“If history were taught in the form of stories, it would never be forgotten” – Rudyard Kipling
Social studies is more than just teaching kids facts, dates, states and capitals. It’s about the stories — it’s the “why” behind each individual’s choices, their interactions with each other and the world.
Social studies also has the unique ability to powerfully tap into the whole student. It challenges them intellectually and asks them to reason and think while connecting with them emotionally as they learn about the highs and lows of the human experience.
Social studies also can be the gateway to better learning in all subjects. That’s why we design our social studies content with an integrated learning approach. Our standards-based curriculum covers the five strands of social studies — history, geography, civics and government, economics and culture — but uses social studies practices and English Language Art strategies to help students perfect their knowledge and skills.
Incorporating social studies into your language arts block enriches student language acquisition, reading, writing, listening and speaking. For example, ELA standards ask for individual, guided and whole-group reading, and Studies Weekly’s format works perfectly for all of these. We present history in clear, concise, content-rich sections — perfect for any reading strategy.
Additionally, our curriculum is perfect for learning new vocabulary through context clues. The words students learn through their social studies reading is background knowledge for other subjects — even math and science.
“Integration of ELA strategies into social studies gives students an opportunity to use and refine ELA skills while using relevant content,” said Kelly Jeffery, ELA curriculum director at Studies Weekly.

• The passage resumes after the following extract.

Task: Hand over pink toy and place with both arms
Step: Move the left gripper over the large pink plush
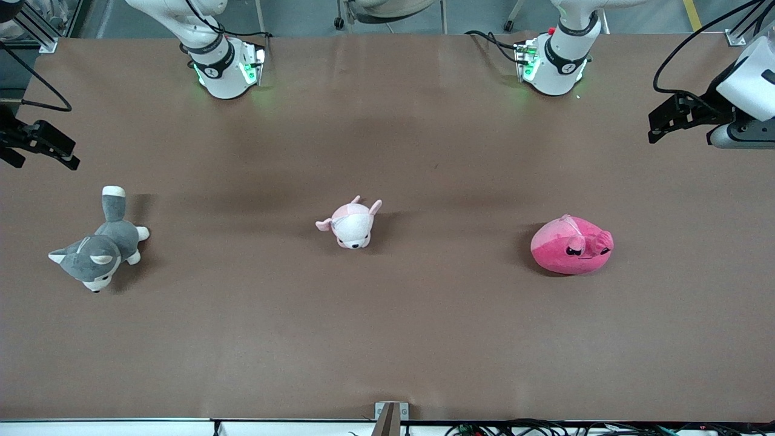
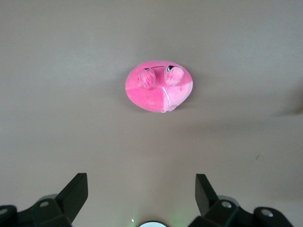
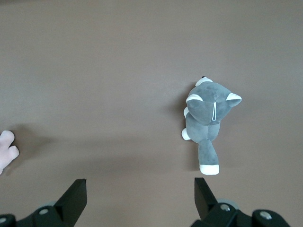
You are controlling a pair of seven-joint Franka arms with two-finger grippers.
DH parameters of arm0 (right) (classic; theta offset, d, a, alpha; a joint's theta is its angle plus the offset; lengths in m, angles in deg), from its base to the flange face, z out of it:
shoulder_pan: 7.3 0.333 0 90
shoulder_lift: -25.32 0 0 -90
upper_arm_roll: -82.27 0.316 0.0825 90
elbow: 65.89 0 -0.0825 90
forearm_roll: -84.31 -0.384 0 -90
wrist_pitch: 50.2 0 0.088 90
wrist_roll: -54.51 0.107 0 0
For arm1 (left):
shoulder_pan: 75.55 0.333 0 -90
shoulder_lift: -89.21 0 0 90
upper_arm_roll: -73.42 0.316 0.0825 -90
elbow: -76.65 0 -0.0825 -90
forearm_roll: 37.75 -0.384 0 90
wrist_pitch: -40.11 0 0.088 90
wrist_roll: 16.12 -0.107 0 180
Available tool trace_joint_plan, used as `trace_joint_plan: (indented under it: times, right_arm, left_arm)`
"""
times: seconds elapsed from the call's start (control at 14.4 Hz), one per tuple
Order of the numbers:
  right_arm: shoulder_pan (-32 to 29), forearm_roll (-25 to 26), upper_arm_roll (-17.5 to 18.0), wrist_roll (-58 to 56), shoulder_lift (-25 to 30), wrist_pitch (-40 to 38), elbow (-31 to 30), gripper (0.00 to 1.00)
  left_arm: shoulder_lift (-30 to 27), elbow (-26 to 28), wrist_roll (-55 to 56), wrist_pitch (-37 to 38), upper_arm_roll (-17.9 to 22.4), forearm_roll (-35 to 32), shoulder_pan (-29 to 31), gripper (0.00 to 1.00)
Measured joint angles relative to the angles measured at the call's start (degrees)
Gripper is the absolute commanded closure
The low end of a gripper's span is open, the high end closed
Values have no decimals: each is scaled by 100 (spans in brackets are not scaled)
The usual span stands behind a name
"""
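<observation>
My left pincer (image 1: pixel 657 127) hung wide open and empty over the table (image 1: pixel 387 339) at the left arm's end. My right pincer (image 1: pixel 63 156) was just as wide and empty over the right arm's end. I saw the pink toy (image 1: pixel 571 245) lying on the table toward the left arm's end, a pale plush (image 1: pixel 351 224) mid-table, and a grey dog (image 1: pixel 102 245) toward the right arm's end.

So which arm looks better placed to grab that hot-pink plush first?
Probably the left: its open end effector is up at the table end where the hot-pink plush lies. The right end effector is above the grey dog's end.
</observation>
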Motion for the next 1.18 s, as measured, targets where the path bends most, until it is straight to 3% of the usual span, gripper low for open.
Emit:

Here are four ideas to blend social studies and ELA:
1. Use Interactive Notebooks
“[I]nteractive notebooks are simple spiral-bound notebooks into which students glue or tape my handouts,” said Christina Gil in a 2016 article for Edutopia. “It’s just a simple, functional way for students to create, write, and explore ideas all in the same place.”
Jeffery explained that interactive notebooks are a way for both the teacher and student to see what students are learning and thinking. Students use them to take notes, explore ideas, ask questions, reflect and respond. They then become a sourcebook for students as they review for assessments.
“They pair very well with Studies Weekly because it is a perfect way to consume our publications,” Jeffery added.
2. Create a Presentation
All students need opportunities — beyond writing — to share their understanding. Presentations are perfect for this.
Brochures, posters, Google Slides, Nearpods, etc. are all interactive avenues for students demonstrate their knowledge while working individually or collaborating with a group. Similarly, students can create video journals where they storyboard and respond to historic events. The goal is not a perfect analysis of the event or the historical figure they are studying, but a reflection on it.
Additionally, students can create reader’s theaters or short plays based on historic events, and perform them for the class. Others might opt to write a poem about a historic figure, or create a “children’s book” explaining the formation of their state, or a comedy sketch about the three branches of government.
3. Create a Supported Response
Using informational texts from their weekly units, students can create a reasoned persuasive argument that shares their opinion about an event or person.
This response can take the form of a small paragraph following the TEES Template as explained in our blog on open-ended questions. It could also be a written or artistic response recorded in their interactive notebooks. Whichever tool you use, students must include a main idea or opinion, and supportive evidence from texts to support it.
In older grades, you could set up a debate. Students can “pick a side” regarding an issue or event, and then research the pros and cons of that topic. You can create a simulation where they civilly share their opinions and factual evidence, but also listen to their opponent. The goal of this exercise is not to “win” but to try to find a compromise between both positions.
4. Hold Collaborative Groups
This is similar to #3, but it involves the class as a whole. After reading an article or articles within the Studies Weekly publication, give students time to analyze the information and reflect on it within their interactive notebook.
Next, put all the desks or chairs in the classroom in a circle. With their notebooks and/or articles in front of them, encourage the students to open up a dialogue about what they read. Encourage them to consider all voices and “sides” to an issue or event, and use additional sources, if needed, to deepen their understanding.
These ideas will get you started on your journey of integrating and blending social studies and ELA. As you implement this more within your classroom, you will see students deepen their learning and better understand and use language.